Under normal conditions in healthy adults, the hydrogen ion concentration in the region of the central chemoreceptors determines the drive to breathe. Changes in chemoreceptor pH are largely determined by the PaCO₂. The PaO₂ is not an important part of the baseline respiratory drive under normal conditions.

Breathing is stimulated by a fall in the PaO₂, a rise in the PaCO₂, or an increase in the hydrogen ion concentration of arterial blood (fall in arterial pH).

Ventilation increases approximately 2–3 L/min for every 1 mm Hg rise in PaCO₂. This response (Figure 9–18) occurs first through sensitization of the carotid body receptor. The carotid body will increase its firing in response to an increased PaCO₂ even in the absence of changes in the PaO₂. This accounts for approximately 15% of the ventilatory response to hypercapnia. The majority of the response is mediated through pH changes in the region of the central chemoreceptors. Changes in arterial pH are additive to changes in PaCO₂. CO₂ response curves under conditions of metabolic acidosis have an identical slope but are shifted to the left. The ventilatory response to an increased PaCO₂ falls with age, sleep, and aerobic conditioning and with increased work of breathing.

The individual response to hypoxemia is extremely variable. Normally, there is little increase in ventilation until the PaO₂ falls below 50–60 mm Hg. At this point, there is a rapid increase in ventilation that reaches its maximum at approximately 32 mm Hg. Below this level, further decreases in PaO₂ lead to depression of ventilation. The response to hypoxia is affected by the PaCO₂. An increase in the alveolar PCO₂ will shift the isocapnic O₂ response curve upward and to the right (Figure 9–19).

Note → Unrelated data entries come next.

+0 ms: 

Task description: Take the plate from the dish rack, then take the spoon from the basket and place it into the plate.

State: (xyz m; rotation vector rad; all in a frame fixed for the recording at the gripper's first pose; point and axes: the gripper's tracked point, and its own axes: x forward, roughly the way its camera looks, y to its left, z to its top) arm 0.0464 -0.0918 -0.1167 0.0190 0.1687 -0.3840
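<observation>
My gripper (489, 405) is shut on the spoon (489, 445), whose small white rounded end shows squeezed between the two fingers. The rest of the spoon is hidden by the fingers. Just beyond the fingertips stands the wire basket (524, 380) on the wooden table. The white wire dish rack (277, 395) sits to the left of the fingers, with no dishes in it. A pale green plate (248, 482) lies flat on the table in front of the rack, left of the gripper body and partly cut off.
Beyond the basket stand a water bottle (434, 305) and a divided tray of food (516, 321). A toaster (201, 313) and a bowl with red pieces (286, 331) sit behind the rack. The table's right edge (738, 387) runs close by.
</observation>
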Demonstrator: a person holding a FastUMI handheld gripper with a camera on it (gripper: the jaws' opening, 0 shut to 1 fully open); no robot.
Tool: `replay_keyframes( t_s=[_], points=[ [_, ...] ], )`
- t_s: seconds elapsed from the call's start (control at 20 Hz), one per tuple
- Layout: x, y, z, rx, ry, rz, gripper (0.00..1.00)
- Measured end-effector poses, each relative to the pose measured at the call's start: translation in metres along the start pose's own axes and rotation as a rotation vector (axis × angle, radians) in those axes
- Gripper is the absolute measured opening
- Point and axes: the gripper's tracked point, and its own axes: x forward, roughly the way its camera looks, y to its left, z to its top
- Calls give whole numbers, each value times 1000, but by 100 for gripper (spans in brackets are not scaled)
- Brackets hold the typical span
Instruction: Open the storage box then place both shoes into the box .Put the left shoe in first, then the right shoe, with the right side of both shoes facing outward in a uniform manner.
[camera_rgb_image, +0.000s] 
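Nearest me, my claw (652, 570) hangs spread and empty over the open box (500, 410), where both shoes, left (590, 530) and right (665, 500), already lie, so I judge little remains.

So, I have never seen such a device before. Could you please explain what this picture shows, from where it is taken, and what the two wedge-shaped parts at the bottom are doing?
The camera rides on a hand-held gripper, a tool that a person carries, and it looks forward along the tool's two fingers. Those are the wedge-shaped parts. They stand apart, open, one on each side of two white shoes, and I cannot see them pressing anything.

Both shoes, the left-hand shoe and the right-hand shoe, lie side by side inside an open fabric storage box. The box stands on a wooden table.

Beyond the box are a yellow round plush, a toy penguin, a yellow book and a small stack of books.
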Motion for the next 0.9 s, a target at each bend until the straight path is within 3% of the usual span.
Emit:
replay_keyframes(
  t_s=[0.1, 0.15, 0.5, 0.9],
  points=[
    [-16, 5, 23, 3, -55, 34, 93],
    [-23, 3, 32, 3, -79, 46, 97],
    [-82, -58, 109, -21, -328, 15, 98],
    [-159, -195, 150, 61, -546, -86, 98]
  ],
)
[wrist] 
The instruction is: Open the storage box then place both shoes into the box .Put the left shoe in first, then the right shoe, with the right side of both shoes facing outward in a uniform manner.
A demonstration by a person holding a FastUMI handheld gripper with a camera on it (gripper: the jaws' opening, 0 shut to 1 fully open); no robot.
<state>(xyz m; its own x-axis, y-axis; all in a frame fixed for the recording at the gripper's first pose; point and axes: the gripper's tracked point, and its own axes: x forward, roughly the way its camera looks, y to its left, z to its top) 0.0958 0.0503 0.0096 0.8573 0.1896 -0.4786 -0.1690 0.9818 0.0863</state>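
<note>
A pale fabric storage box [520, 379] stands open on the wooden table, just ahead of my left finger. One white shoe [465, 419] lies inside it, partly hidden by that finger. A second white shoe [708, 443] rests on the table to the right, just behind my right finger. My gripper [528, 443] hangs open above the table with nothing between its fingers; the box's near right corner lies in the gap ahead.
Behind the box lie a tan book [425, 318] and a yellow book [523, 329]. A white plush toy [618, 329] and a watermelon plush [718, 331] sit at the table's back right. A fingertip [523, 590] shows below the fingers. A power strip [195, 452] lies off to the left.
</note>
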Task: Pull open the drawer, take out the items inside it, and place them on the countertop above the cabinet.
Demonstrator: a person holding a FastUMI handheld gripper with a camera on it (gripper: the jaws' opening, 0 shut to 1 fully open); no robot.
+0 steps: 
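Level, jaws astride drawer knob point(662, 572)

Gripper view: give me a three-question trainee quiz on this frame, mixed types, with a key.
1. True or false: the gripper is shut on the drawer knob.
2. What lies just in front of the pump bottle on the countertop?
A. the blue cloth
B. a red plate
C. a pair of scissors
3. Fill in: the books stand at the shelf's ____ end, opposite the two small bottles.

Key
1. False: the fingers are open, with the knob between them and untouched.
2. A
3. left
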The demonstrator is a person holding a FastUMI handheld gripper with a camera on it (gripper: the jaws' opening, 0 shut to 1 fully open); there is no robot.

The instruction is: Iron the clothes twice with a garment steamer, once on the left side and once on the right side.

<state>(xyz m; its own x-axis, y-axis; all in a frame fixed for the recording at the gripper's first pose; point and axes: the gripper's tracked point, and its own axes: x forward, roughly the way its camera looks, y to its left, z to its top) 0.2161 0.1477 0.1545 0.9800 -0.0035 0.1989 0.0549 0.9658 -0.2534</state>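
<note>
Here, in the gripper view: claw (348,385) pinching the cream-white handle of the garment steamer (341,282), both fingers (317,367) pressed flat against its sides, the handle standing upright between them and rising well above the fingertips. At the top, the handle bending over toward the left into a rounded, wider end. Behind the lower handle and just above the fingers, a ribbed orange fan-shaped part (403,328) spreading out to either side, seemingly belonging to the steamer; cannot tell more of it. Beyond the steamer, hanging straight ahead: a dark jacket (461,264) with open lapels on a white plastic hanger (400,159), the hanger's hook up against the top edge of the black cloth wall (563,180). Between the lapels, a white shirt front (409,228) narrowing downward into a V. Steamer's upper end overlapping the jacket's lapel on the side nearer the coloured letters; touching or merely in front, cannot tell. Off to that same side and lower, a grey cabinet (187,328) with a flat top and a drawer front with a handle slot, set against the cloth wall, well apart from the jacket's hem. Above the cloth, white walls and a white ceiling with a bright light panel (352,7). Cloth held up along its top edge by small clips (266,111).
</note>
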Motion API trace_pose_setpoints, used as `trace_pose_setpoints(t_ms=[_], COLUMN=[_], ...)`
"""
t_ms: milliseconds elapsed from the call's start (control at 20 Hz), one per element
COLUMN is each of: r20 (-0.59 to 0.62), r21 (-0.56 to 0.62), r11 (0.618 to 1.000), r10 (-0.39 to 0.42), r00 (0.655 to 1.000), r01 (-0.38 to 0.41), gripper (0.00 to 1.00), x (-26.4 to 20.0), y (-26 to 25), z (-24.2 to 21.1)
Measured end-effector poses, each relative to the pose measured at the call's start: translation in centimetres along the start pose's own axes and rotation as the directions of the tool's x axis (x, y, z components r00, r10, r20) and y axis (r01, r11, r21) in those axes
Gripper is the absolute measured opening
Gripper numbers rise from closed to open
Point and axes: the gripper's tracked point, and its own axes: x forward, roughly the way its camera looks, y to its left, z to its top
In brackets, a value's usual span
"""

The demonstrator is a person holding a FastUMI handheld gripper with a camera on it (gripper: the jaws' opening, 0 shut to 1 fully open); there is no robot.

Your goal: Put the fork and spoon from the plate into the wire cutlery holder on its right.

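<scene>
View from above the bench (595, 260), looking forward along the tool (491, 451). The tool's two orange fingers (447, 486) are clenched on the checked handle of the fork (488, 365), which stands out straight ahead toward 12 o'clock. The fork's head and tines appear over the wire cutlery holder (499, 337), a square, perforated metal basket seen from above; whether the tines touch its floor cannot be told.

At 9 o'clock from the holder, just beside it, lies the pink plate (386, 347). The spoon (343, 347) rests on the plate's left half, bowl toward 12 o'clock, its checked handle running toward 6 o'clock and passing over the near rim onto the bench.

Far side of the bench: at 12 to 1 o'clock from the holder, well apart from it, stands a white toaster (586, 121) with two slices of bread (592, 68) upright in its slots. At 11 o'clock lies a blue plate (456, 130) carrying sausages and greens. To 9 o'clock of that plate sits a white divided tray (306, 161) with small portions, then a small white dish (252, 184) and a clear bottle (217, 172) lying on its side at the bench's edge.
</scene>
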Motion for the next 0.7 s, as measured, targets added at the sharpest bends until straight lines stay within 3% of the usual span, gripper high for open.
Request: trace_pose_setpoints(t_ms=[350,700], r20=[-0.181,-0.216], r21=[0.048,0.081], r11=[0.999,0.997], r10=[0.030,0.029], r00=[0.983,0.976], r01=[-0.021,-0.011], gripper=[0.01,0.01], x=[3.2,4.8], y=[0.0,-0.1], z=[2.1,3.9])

A fall in arterial hydrogen ion concentration increases minute ventilation. This response results chiefly from stimulation of the carotid bodies and is independent of changes in PaCO₂. There is a response to severe metabolic acidosis in the absence of carotid bodies. It is assumed that this response is mediated by central chemoreceptors; it may represent breakdown of the blood-brain barrier.

Special Situations

1. 
   

   Chronic hypercapnia—In patients with chronic hypercapnia, brain pH is returned toward normal by compensatory changes in serum and tissue bicarbonate levels. As a result, central chemoreceptors become less sensitive to further changes in PaCO₂. In this instance, a patient’s basal minute ventilation may depend on tonic stimuli from the carotid bodies. If such a patient were given high concentrations of inspired oxygen, carotid body output may be depressed, leading to a fall in minute ventilation. The change in minute ventilation does not fully account for the hypercapnia in response to supplemental oxygen, suggesting that ablation of hypoxic pulmonary vasoconstriction also plays a role.

   
   
2. 
   

   Chronic hypoxia—Long-term residence at high altitude—or sleep apnea with repeated episodes of severe oxygen desaturation—may blunt the hypoxic ventilatory response. In such individuals, the development of lung disease and hypercapnia may attenuate all endogenous stimuli to breathing. This pattern is seen in patients with obesity-hypoventilation syndrome.

   
   
3. 
   

   Exercise—Exercise may increase minute ventilation up to 25 times the resting level. Strenuous but submaximal exercise in a healthy individual typically causes no change or only a slight rise in PaO₂ as a result of increased pulmonary blood flow and better matching of ventilation and perfusion, with no change or a slight fall in PaCO₂. Changes in arterial oxygenation are, therefore, not a factor behind the increased ventilatory response to exercise. The reason for the increased ventilatory response is not known with certainty. Two contributing factors are the increased production of carbon dioxide and increased afferent discharge from joint and muscle proprioceptors.